The best beginner camera is built around the same 24MP APS-C CMOS sensor. It comes along with an ‘EXPEED 4’ image processor. Nikon D3400 has Full HD video capture and an 11-point autofocus system. Unfortunately, the camera doesn’t have Wi-Fi. But it does have Bluetooth LE connectivity.  Transfer your images easily from the camera to a smartphone via the ‘SnapBridge’ app.

Check Out: Best Lenses for Nikon D3400

Nikon D3400: Price

Nikon D3400: Autofocus

The Nikon D3400 offers an 11-point phase-detection autofocus system. It has one cross-type point that as found in the D3300. Its focusing acquisition speed is relatively quick. Though, it does slow down a bit when in live-view. The autofocus acquisition speed for this entry-level DSLR is pretty quick in a good light. You have to use the kit lens. It slows down a bit in darker conditions but never becoming unreasonably slow.

Nikon D3400: Display

The Nikon D3400 has the same optical viewfinder found in the D3300. It has 95% coverage and 0.85x magnification. You can compose shots relatively straightforward. The best beginner camera also offers Live-View via the 3″ LCD screen. But it’s important to note the screen doesn’t offer touch control and since it’s fixed. It makes shooting in severe lighting conditions a bit of a challenge.

Nikon D3400 does come with a built-in flash. The flash is, however, weaker in the D3400 compared to its predecessor. The flash is rated at 7m at an ISO 100 as opposed to the 12m seen in the D3300.

Nikon D3400: Image quality

The NikonD3400 offers some very punchy, yet pleasing JPEGs right out of the box. They are sharp, even if you engage the optional ‘fine’ setting, is relatively reserved. But with the detail that’s possible with the 24MP sensor is quite nice.
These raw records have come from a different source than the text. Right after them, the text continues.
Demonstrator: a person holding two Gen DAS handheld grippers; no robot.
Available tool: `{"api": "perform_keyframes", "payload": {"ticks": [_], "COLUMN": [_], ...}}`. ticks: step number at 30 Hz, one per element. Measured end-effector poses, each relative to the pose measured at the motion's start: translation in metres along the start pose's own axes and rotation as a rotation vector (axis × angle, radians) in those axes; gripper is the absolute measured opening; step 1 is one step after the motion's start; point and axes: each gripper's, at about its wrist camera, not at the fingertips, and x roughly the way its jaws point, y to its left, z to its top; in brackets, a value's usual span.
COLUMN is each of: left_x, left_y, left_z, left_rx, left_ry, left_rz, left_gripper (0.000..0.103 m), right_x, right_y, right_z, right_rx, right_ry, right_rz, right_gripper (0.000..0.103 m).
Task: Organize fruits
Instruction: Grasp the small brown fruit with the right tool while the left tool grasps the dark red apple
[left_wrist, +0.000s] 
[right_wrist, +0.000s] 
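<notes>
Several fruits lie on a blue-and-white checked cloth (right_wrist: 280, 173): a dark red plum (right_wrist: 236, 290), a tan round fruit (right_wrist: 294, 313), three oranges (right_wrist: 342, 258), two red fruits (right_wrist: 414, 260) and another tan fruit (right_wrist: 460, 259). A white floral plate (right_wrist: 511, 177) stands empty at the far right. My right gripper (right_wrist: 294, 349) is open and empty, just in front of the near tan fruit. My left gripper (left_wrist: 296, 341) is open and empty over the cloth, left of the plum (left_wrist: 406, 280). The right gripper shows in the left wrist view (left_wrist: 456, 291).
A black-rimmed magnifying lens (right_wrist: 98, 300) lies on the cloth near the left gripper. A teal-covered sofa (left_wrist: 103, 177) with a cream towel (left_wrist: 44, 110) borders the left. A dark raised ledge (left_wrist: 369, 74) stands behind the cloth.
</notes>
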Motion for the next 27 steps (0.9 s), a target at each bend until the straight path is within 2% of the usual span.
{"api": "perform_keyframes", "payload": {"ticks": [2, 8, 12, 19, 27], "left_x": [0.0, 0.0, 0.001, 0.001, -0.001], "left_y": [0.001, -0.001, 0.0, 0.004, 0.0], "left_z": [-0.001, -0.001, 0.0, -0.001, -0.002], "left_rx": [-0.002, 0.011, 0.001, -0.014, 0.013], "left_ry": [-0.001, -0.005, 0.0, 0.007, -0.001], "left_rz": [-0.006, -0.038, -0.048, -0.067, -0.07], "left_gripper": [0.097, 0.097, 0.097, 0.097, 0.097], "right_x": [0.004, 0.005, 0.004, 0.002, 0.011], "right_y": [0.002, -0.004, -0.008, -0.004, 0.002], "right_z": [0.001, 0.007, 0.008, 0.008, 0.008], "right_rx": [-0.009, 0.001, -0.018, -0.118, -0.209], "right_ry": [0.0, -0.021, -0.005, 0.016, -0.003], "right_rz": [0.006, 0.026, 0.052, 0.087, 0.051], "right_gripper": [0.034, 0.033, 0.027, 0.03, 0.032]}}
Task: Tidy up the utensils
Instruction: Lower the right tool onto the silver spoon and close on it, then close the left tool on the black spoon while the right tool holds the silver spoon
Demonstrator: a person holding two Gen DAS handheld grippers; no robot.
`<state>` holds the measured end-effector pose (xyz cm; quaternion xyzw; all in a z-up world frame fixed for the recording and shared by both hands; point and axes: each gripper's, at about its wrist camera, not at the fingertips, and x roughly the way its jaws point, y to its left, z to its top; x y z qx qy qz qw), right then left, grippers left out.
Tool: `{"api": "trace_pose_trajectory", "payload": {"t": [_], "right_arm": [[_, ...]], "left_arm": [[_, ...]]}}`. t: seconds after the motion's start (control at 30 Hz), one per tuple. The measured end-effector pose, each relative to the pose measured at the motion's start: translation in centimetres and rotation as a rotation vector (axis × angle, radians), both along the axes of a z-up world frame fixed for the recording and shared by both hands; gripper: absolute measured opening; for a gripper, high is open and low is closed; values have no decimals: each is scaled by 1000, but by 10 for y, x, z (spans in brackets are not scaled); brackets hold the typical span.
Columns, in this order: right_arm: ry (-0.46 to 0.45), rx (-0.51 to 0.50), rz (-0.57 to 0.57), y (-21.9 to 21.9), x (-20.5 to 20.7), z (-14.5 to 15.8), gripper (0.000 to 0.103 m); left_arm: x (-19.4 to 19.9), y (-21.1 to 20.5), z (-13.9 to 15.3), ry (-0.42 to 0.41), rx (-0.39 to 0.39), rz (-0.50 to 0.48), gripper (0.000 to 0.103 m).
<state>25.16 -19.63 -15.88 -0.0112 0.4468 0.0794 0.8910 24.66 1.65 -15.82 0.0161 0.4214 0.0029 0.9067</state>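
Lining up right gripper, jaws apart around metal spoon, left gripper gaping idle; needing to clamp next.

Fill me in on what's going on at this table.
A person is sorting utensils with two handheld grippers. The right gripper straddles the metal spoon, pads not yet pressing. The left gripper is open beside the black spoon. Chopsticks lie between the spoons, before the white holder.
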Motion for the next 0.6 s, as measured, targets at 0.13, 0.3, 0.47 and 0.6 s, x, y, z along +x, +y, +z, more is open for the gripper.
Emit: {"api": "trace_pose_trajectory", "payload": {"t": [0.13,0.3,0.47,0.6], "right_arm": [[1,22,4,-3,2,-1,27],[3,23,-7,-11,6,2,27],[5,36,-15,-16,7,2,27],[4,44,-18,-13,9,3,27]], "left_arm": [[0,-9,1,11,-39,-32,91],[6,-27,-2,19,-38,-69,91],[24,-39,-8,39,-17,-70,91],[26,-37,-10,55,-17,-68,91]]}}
One nice feature found on the D3500 and now the D3400 is Active D-Lighting or ADL. It’s a JPEG-only feature. It works to retain shadow and protect highlight details within one 1-stop. Those are often lost when strong lighting creates big differences between bright and dark areas of an image.

Read More: Best DSLR Camera for Beginners

Although the D3400 only received a modest update it still holds its own as one of the better beginner DSLRs on the market. The camera still features a 24MP APS-C CMOS sensor that offers fantastic Raw performance and punchy, yet pleasing JPEGs. The kit lenses have seen an upgrade to their focus motors which makes for much faster focusing times in Live-View and during video capture. The AF system is reliable, but it’s very sparse in coverage and has difficulty tracking subjects like small children.

More advanced shooters will be disappointed by the control layout, which still doesn’t allow for much growth as a photographer. The camera also lacks a touch or articulating screen that would make better use of the D3400’s features. That being said the D3400 still performs very well and produces quality photos.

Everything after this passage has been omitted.